Work task
Please write out, exactly, every line of the listing from its first line through the one that includes "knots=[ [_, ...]".

Data segment
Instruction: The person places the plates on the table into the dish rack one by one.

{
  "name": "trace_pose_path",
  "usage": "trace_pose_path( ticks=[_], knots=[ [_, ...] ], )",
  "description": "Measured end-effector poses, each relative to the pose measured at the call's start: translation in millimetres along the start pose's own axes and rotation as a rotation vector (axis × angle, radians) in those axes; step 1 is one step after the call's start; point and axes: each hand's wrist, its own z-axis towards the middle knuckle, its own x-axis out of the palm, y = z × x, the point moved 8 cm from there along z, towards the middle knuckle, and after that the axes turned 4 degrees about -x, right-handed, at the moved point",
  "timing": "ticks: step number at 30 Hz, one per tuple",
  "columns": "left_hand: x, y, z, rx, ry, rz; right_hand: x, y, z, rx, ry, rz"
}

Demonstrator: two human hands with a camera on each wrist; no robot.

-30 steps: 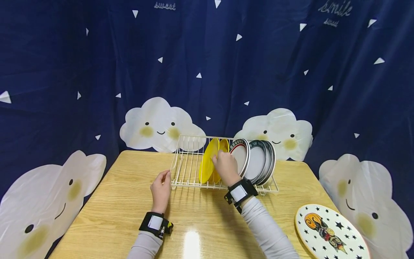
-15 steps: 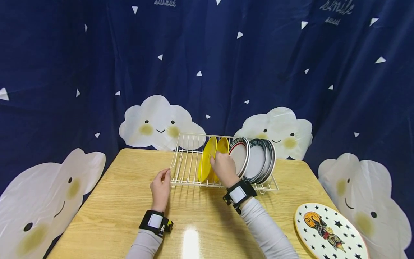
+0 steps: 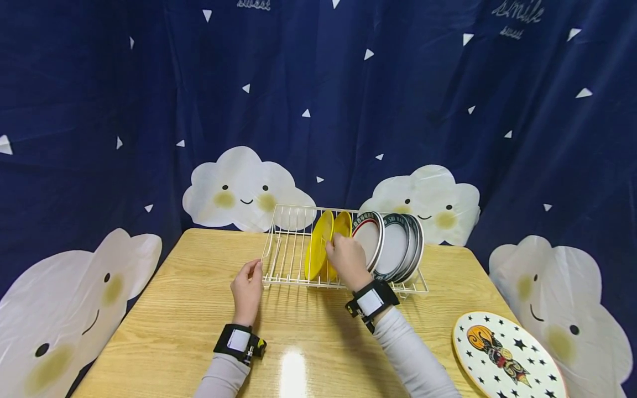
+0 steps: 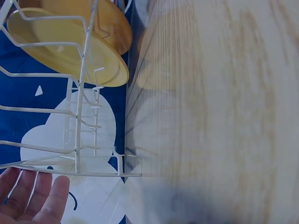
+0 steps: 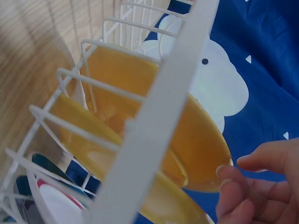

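Observation:
A white wire dish rack (image 3: 286,283) stands on the table, holding several upright plates. My left hand (image 3: 247,290) holds the rack's left end, fingertips at the end rail; in the left wrist view these fingers (image 4: 55,198) lie against the wire. Two yellow plates stand tilted near the rack's middle. My right hand (image 3: 348,258) pinches the rim of the left yellow plate (image 3: 316,257); the right wrist view shows thumb and fingers at the edge of this plate (image 5: 201,140). Partly hidden by that hand is the other yellow plate (image 3: 342,224).
To the right in the rack stand a red-lined white plate (image 3: 368,239) and dark-rimmed plates (image 3: 393,251). A large star-patterned plate (image 3: 534,351) lies at the table's front right. The wooden table (image 3: 169,331) meets a blue curtain (image 3: 318,110) behind.
The right wrist has shifted slightly to the right while its fingers stay at the yellow plates. Rack, plates and left hand look the same; the camera tilted slightly.

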Motion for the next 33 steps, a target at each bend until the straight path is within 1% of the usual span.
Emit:
trace_pose_path(
  ticks=[6, 9, 12, 16, 21, 27, 29, 33],
  knots=[
    [0.3, 1.3, -0.5, -0.015, 0.015, -0.001, -22.7, -8.7, -5.9, -0.026, -0.077, 0.015],
    [0.6, 1.8, -1.1, -0.016, 0.019, -0.004, -38.2, -16.5, -11.8, -0.055, -0.133, 0.031],
    [0.9, 2.5, -1.7, -0.017, 0.019, -0.003, -55.7, -26.7, -20.7, -0.059, -0.189, 0.055],
    [0.0, 2.6, -2.1, -0.015, 0.011, 0.004, -77.9, -43.3, -35.8, -0.040, -0.245, 0.068],
    [-1.8, 1.3, -1.2, -0.005, -0.008, 0.011, -98.8, -66.7, -57.0, -0.017, -0.301, 0.040],
    [-1.3, -1.0, -0.9, 0.000, -0.004, -0.002, -123.0, -99.9, -85.9, 0.033, -0.384, 0.007],
    [-1.0, -0.6, -0.7, -0.002, -0.002, -0.001, -130.5, -111.2, -95.5, 0.055, -0.397, -0.012],
    [-0.1, 1.3, -0.6, -0.006, 0.005, -0.007, -143.4, -134.3, -116.0, 0.135, -0.391, -0.029]
  ],
)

Response to this task
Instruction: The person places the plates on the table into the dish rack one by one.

{
  "name": "trace_pose_path",
  "usage": "trace_pose_path( ticks=[_], knots=[ [_, ...] ], )",

The output contains nothing more.